- **TASK REQUIREMENTS**: I would like every line of the records below that contains the word "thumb" copied.

- **MATERIALS PROVIDED**:
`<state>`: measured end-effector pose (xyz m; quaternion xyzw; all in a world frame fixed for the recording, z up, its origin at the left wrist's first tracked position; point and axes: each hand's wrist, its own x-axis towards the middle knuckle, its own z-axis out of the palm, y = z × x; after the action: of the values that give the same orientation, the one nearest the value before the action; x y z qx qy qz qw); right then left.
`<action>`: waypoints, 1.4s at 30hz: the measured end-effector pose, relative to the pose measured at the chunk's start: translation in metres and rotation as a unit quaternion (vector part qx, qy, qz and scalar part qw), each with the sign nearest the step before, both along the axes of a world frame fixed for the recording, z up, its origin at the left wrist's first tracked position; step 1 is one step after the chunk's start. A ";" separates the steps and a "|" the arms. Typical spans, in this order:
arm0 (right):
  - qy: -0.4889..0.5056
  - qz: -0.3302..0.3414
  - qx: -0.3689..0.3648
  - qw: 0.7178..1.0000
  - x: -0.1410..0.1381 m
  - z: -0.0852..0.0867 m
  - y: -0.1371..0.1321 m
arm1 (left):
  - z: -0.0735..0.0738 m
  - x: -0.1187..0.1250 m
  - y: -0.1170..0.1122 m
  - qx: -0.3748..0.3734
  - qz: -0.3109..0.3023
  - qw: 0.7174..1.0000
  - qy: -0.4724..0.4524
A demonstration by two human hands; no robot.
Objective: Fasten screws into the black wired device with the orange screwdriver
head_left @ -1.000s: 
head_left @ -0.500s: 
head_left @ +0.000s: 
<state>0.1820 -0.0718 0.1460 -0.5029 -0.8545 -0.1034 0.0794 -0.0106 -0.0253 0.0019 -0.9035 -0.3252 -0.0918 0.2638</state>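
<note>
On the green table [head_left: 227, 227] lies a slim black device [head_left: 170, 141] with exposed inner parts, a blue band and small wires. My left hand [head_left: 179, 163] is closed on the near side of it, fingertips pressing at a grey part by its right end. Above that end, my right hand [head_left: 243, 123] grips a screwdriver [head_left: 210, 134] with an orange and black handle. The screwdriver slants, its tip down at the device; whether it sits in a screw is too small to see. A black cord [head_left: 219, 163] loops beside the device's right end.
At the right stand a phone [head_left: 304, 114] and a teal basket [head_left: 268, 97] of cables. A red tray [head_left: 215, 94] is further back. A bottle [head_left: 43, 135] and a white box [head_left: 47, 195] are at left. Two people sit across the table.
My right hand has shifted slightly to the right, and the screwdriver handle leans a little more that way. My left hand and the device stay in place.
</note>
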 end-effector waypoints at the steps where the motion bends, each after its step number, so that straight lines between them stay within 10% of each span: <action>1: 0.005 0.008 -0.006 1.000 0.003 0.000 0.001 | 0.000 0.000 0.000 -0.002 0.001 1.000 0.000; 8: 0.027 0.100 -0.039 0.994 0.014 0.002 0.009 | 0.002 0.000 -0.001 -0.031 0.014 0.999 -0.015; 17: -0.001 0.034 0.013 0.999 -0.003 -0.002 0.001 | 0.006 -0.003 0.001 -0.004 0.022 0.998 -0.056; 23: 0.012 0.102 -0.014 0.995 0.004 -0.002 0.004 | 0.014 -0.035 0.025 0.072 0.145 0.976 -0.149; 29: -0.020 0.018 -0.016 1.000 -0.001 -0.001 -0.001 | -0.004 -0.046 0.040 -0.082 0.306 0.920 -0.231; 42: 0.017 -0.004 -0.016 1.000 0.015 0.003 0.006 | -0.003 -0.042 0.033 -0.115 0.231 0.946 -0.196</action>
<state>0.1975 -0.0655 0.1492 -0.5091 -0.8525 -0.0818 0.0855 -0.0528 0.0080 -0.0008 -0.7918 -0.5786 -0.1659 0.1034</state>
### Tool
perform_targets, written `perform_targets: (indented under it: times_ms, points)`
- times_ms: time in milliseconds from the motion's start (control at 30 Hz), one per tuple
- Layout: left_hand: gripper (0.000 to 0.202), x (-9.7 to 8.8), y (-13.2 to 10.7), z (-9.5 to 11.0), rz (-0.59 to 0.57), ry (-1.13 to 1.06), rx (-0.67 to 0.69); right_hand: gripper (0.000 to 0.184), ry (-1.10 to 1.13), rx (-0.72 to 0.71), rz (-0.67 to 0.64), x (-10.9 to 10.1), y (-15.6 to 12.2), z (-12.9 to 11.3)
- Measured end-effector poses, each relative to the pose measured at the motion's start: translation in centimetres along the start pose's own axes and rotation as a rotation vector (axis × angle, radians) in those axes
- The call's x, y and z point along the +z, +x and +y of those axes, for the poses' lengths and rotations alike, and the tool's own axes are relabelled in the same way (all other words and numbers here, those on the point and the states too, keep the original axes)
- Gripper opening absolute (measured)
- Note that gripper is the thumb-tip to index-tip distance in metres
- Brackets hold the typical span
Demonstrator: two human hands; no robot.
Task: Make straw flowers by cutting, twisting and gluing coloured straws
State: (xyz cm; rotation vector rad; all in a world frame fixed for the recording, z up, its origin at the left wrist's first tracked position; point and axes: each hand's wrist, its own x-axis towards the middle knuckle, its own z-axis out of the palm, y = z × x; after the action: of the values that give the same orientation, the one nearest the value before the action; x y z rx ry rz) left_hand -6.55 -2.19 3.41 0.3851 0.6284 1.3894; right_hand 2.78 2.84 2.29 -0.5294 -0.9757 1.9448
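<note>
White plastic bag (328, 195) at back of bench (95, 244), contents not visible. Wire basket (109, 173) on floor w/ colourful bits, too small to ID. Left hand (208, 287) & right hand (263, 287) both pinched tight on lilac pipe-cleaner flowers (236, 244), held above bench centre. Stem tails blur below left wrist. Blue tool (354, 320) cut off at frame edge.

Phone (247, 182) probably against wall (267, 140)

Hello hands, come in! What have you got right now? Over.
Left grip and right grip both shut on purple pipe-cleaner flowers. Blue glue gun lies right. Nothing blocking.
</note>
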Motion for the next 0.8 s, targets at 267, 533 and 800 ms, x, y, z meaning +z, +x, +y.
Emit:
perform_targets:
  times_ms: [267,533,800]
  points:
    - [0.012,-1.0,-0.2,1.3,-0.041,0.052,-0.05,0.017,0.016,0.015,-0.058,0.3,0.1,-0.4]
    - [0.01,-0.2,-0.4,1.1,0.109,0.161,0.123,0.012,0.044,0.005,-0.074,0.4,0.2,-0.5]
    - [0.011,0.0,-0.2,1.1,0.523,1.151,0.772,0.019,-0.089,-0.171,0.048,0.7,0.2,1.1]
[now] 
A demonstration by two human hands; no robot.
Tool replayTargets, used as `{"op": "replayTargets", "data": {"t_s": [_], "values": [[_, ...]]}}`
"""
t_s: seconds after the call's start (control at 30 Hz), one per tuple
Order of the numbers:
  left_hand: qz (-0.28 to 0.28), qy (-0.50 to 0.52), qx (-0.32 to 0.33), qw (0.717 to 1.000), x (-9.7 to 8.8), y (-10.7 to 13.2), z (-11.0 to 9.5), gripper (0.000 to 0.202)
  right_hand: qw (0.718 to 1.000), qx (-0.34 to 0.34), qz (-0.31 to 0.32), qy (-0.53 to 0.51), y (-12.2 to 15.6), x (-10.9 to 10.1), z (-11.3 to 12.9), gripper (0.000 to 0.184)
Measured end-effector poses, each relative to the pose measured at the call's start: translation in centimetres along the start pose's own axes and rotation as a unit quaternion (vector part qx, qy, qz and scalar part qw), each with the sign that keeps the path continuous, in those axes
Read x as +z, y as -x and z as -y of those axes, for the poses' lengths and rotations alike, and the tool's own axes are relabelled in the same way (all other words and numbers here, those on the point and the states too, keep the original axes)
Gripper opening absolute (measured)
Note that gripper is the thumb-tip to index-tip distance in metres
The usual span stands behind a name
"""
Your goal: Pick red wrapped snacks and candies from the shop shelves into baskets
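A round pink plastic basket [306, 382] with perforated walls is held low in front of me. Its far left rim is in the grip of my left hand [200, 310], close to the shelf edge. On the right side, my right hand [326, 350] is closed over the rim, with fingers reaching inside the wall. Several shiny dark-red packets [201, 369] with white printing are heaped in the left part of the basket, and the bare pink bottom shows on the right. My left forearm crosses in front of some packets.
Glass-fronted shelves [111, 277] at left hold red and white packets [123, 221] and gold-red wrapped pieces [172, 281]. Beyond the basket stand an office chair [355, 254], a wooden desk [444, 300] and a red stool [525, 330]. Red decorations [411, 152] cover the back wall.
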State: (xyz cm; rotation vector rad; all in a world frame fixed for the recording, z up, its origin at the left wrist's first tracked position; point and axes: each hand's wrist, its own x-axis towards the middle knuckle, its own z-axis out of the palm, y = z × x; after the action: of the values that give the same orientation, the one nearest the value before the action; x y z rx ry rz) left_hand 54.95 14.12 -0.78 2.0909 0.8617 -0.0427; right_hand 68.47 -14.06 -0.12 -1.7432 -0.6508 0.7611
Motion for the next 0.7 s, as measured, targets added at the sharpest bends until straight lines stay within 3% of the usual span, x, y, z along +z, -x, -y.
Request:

- **EXERCISE ANSWER**:
- Note that gripper is the thumb-tip to index-tip distance in metres
Note that gripper is the thumb-tip to index-tip distance in metres

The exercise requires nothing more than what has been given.